Task instructions:
For each line of the listing, output an exact copy.
===============
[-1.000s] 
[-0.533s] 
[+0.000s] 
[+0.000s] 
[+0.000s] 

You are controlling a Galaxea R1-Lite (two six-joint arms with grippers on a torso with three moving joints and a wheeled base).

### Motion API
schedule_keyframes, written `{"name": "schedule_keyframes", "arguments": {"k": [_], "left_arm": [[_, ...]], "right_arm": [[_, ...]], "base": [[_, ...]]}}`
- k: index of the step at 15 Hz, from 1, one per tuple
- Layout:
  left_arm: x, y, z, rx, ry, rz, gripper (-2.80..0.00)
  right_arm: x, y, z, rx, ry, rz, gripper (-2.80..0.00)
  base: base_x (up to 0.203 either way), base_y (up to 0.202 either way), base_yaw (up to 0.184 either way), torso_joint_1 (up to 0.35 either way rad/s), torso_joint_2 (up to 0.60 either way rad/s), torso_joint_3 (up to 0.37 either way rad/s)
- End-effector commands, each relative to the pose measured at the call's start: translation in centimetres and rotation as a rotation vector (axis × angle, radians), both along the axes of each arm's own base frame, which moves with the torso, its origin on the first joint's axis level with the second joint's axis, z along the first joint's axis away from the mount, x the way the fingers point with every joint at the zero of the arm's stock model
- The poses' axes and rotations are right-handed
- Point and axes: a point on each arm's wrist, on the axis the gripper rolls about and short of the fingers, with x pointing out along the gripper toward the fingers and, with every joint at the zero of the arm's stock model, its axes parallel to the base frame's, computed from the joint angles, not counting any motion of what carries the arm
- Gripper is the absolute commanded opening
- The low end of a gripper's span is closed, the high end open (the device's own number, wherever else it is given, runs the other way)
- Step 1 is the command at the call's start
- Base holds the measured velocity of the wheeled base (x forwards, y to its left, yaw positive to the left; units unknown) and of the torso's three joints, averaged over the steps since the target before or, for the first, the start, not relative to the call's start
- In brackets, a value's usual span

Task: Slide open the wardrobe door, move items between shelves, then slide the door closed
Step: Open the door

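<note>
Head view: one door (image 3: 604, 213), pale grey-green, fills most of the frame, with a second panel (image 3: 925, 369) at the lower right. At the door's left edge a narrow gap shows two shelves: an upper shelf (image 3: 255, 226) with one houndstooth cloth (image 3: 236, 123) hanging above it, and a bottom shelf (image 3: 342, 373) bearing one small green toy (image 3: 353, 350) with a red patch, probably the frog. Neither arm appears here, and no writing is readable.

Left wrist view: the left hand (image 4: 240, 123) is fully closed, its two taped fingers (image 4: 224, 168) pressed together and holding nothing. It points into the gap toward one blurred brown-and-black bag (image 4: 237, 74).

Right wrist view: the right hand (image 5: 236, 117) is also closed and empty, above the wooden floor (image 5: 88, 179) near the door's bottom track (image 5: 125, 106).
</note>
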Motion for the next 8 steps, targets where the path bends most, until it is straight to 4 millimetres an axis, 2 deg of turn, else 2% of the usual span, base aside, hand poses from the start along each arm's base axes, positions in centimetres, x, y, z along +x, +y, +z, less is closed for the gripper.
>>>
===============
Output of the exercise:
[-1.000s] 
[-0.533s] 
[+0.000s] 
[+0.000s] 
[+0.000s] 

You are controlling a Galaxea R1-Lite (two six-joint arms with grippers on a torso with three moving joints and a wheeled base).

### Motion API
schedule_keyframes, written `{"name": "schedule_keyframes", "arguments": {"k": [_], "left_arm": [[_, ...]], "right_arm": [[_, ...]], "base": [[_, ...]]}}`
- k: index of the step at 15 Hz, from 1, one per tuple
- Layout:
  left_arm: x, y, z, rx, ry, rz, gripper (-2.80..0.00)
  right_arm: x, y, z, rx, ry, rz, gripper (-2.80..0.00)
  base: base_x (up to 0.203 either way), base_y (up to 0.202 either way), base_yaw (up to 0.184 either way), torso_joint_1 (up to 0.35 either way rad/s), torso_joint_2 (up to 0.60 either way rad/s), torso_joint_3 (up to 0.37 either way rad/s)
- End-effector commands, each relative to the pose measured at the call's start: translation in centimetres and rotation as a rotation vector (axis × angle, radians), both along the axes of each arm's own base frame, which moves with the torso, its origin on the first joint's axis level with the second joint's axis, z along the first joint's axis away from the mount, x the way the fingers point with every joint at the zero of the arm's stock model
- The poses' axes and rotations are right-handed
- Point and axes: a point on each arm's wrist, on the axis the gripper rolls about and short of the fingers, with x pointing out along the gripper toward the fingers and, with every joint at the zero of the arm's stock model, its axes parallel to the base frame's, computed from the joint angles, not counting any motion of what carries the arm
- Gripper is the absolute commanded opening
- The low end of a gripper's span is closed, the high end open (the device's own number, wherever else it is given, runs the other way)
- Step 1 is the command at the call's start
- Base holds the measured velocity of the wheeled base (x forwards, y to its left, yaw positive to the left; units unknown) and of the torso's three joints, averaged over the steps since the target before or, for the first, the start, not relative to the call's start
- In brackets, a value's usual span

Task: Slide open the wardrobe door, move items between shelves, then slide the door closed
Step: Open the door

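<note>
Head view: one door (image 3: 604, 213), pale grey-green, fills most of the frame, with a second panel (image 3: 925, 369) at the lower right. At the door's left edge a narrow gap shows two shelves: an upper shelf (image 3: 255, 226) with one houndstooth cloth (image 3: 236, 123) hanging above it, and a bottom shelf (image 3: 342, 373) bearing one small green toy (image 3: 353, 350) with a red patch, probably the frog. Neither arm appears here, and no writing is readable.

Left wrist view: the left hand (image 4: 240, 123) is fully closed, its two taped fingers (image 4: 224, 168) pressed together and holding nothing. It points into the gap toward one blurred brown-and-black bag (image 4: 237, 74).

Right wrist view: the right hand (image 5: 236, 117) is also closed and empty, above the wooden floor (image 5: 88, 179) near the door's bottom track (image 5: 125, 106).
</note>
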Motion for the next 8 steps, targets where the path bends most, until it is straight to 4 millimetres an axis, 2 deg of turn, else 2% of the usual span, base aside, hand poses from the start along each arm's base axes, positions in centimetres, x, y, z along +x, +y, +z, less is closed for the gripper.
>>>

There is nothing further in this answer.